2011-11 · NASA ASRS report 982115

Date: 2011-11 · Aircraft: Turbo Commander (JetProp) Undifferentiated · Phase: descent

Anomalies: deviation-track-heading-all-types|deviation-discrepancy-procedural-clearance|inflight-event-encounter-weather-turbulence

Synopsis

AC90 pilot reports deviating around weather without clearance when frequency congestion prevents requesting a deviation in a timely manor. The Controller is apparently understanding and the pilot lands safely at destination.

Narrative

I was flying a newly purchased Turbo Commander 840 to San Juan. Before departure; the TAF included thunderstorms in the vicinity and the San Juan radar was showing weather coming in. During my flight; I asked for and received deviations from Miami Center in various occasions.
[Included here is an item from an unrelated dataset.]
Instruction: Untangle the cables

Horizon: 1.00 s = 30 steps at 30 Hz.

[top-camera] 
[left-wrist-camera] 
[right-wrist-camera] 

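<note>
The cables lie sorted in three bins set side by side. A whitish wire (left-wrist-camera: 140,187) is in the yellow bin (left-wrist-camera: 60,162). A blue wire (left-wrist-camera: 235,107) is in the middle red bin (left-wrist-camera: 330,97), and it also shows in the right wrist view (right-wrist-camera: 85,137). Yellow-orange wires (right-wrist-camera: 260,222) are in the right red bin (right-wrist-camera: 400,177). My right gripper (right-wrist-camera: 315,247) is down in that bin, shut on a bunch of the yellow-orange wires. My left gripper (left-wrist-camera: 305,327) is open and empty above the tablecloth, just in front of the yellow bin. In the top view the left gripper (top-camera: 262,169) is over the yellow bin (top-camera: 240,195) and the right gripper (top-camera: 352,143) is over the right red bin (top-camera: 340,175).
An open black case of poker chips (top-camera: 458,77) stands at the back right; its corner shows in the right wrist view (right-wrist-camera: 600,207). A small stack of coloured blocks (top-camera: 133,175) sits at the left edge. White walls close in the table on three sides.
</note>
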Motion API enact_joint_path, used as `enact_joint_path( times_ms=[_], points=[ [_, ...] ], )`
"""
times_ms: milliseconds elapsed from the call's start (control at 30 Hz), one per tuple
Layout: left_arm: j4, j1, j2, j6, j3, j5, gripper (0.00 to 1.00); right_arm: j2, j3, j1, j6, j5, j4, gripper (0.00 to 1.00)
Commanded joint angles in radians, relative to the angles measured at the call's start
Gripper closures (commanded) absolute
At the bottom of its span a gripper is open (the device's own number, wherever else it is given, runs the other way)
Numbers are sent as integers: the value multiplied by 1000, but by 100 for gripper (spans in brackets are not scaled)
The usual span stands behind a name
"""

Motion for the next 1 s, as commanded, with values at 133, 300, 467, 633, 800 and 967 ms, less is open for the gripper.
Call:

Close to GTK I was given a new route to BOCCA; which I accepted and was flying towards. After switching to San Juan Center; I started my descent from FL250 and immediately started penetrating weather and light turbulence. My radar was not painting much. The frequency was busy with various flights. While in my descent a pilot flying a Baron informed San Juan Center that he was running into weather and asked for deviations. He had to make repeated requests and the Controller seemed reluctant to offer a deviation. I continued my descent passing various layers with light turbulence and it seemed to me conditions were deteriorating as I approached San Juan. Turbulence was increasing. One pilot asked for a deviation and was told to standby; by another voice. It appeared that we were under a Controller change. As I had been flying the same heading for some time; I felt that either the weather was fine or I was not being vectored around weather. I don't recall the exact altitude; but somewhere between 10;000 FT and 6;000 FT I broke clear and saw before me a towering cumulus; turning into a nimbus. It was painting red in my airborne radar. I had been flying the same heading since descent. The Controllers were busy with a change; the frequency was saturated. I waited until the last moment; then I decided to turn around and I started to circumnavigate the weather to the east as best I could while continuing my descent. I have TAS and there were no aircraft close to me at that point. I continued my descent and the Controller got to me. He questioned my position and altitude; I informed him politely that they were busy and I was avoiding a thunderstorm. I continued with him experiencing downdraft's and light turbulence. I punched out of the weather and continued a normal approach to San Juan. I am writing this to explain my decision and ask that a NEXRAD antenna be installed in San Juan. I have experienced NEXRAD weather in the U.S. and this technology would greatly benefit all Caribbean flyers. [Satellite weather providers] do not plan to cover the Caribbean in the near future.